Don’t Make Us Pay Redux; Banks Respond “Well then…you can’t use your money”

I threw up this post a little while back exposing one of the latest astroturfing/lobbying campaigns by the big banks and credit card corps. 

The attached video to that post is now the #1 link on google for the phrase “Don’t Make Us Pay”...if you discount the three top links that go directly to the astro-turfing campaign itself.

Thanks to those who have linked it, and commented, THANKS!   I hope it stays up there, the feedback has been quite positive.  One of the most greatest things about the internet is the power it gives individuals to enhance their voice.  I don’t have millions of dollars in misbegotten profits to use to get my message out, but that doesn’t mean I can’t bend billions of dollars in telecom and IT infrastructure, ever so slightly, to my will. 

Now, despite their billion-dollar funding advantage, we’re on pretty much the same level when it comes to Internet searches.  (Bing doesn’t like Youtube as much as Google, natch, but it does still link back to my post in the top 5).

So now that the rhetoric has been s0mewhat neutralized, and we know who “Us” is in the phrase “Don’t Make *Us* pay”, we get into the real action, and the threats ensue…

“Many members in [Congress] are being lobbied right now by banks and card companies to repeal this law, to undo the interchange reform that Congress passed last year. It is one of the most active lobbying efforts I’ve ever seen,” said Illinois Sen. Richard Durbin, who was speaking on the Senate floor late Thursday. “Normally the card companies and the big banks are used to getting their way in this town.”

And there’s the standoff.

Banks are already breaking out the threats to consumers. On Thursday, CNNMoney learned that JPMorgan Chase is considering denying all debit card purchases greater than $50 or $100 — regardless of whether you select “credit” or “debit” at the register.

“The debit card that we know and love today will never be the same again if this rule goes into effect,” said Trish Wexler, a spokeswoman for the Electronic Payments Coalition, which represents Visa, MasterCard, credit unions and banks. “Some people will have to pay more per transaction, some people won’t be able to make certain purchases, and customers are going to have a choice — do I switch to credit, go to a prepaid card and pay for extra fees, or go to a nontraditional bank if I don’t have a credit card?”

[full story]

The article includes some general quotes from both “sides” of the argument.   On the one side is everyone who is making billions off the current setup, on the other side is everyone who is paying billions because of the current setup.   The line on this one is easy to draw.

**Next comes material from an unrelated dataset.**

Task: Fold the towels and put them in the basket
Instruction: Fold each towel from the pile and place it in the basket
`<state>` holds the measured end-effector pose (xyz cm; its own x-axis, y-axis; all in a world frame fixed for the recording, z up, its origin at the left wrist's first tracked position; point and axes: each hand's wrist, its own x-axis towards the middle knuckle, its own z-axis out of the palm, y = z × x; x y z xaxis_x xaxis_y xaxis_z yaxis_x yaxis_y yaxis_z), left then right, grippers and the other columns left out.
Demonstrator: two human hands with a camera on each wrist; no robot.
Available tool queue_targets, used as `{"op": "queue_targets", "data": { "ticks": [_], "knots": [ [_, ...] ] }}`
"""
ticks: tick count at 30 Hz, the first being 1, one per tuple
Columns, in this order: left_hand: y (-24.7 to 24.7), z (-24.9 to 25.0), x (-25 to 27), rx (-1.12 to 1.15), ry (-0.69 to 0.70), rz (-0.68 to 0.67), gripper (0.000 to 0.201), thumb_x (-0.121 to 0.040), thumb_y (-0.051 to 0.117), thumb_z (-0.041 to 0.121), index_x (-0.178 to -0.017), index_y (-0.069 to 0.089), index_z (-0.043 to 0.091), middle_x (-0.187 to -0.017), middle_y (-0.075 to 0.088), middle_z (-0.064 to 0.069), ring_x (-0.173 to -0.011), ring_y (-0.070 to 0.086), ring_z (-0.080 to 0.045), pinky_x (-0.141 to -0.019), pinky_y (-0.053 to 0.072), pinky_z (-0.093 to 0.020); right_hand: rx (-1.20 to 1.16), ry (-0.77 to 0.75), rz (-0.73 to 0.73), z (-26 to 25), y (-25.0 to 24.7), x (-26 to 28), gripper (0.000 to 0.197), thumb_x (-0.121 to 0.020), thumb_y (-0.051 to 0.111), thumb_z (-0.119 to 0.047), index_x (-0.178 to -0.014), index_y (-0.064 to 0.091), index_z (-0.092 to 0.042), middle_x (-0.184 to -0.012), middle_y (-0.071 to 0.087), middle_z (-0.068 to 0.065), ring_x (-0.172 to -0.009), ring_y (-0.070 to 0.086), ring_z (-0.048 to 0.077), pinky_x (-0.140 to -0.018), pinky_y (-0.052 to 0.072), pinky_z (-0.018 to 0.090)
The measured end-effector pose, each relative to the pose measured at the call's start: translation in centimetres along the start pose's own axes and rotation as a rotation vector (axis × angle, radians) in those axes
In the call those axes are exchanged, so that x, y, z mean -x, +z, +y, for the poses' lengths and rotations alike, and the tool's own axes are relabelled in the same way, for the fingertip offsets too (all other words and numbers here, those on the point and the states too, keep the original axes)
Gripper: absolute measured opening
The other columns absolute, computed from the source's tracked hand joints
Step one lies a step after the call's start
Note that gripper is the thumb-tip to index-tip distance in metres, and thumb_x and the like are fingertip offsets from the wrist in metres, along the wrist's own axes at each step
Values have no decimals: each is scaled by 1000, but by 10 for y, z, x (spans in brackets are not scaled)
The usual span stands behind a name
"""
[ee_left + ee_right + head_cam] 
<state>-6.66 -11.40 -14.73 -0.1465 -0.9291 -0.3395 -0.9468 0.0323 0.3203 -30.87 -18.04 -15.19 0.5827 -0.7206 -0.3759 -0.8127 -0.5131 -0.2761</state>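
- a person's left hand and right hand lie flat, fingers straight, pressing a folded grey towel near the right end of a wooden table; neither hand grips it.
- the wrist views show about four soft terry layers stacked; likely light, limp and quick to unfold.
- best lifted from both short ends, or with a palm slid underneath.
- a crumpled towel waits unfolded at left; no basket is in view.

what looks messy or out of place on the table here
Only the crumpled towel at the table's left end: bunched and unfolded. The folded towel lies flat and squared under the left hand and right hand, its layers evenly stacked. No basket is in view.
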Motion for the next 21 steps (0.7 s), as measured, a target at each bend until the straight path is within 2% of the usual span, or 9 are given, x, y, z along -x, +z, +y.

The timeline on this one is also very short, so now would be a good time to call your Congressperson, tell them where you stand on this issue AND point out to them the b.s. lobbying effort and your opposition to that as well.   We’ve got six weeks.

“This is a huge step in curtailing out of control fees,” said Rachel Wolf, a spokeswoman for the Merchant Payments Coalition. “Because retail is such a competitive industry, any savings retailers get they are going to pass along to customers, because if you don’t offer competitive prices, someone’s just going to go across the street to the competitor.”

The new rules are expected to become official in just six weeks and then go into effect in July. As a result, the battle is getting pitched and banks are spending huge sums lobbying against what is known as the Durbin Amendment to the Wall Street reform act passed by Congress last year.

The act required the Federal Reserve to regulate the interchange fees on debit cards in order to keep retailers and consumers from paying more than their fair share for the banks’ services.

If, over the last few years, you’ve been following what’s been going in the U.S. and the world, you know that one group has largely been spared from the recession, and indeed, seems to have prospered mightily from it.   What the financial reform legislation provided was a means to recoup some of that imbalance and re-level the playing field.

Big banks don’t want that, but I hope you do.  And I hope you do want it enough to contact your Congresscritter and make your views known.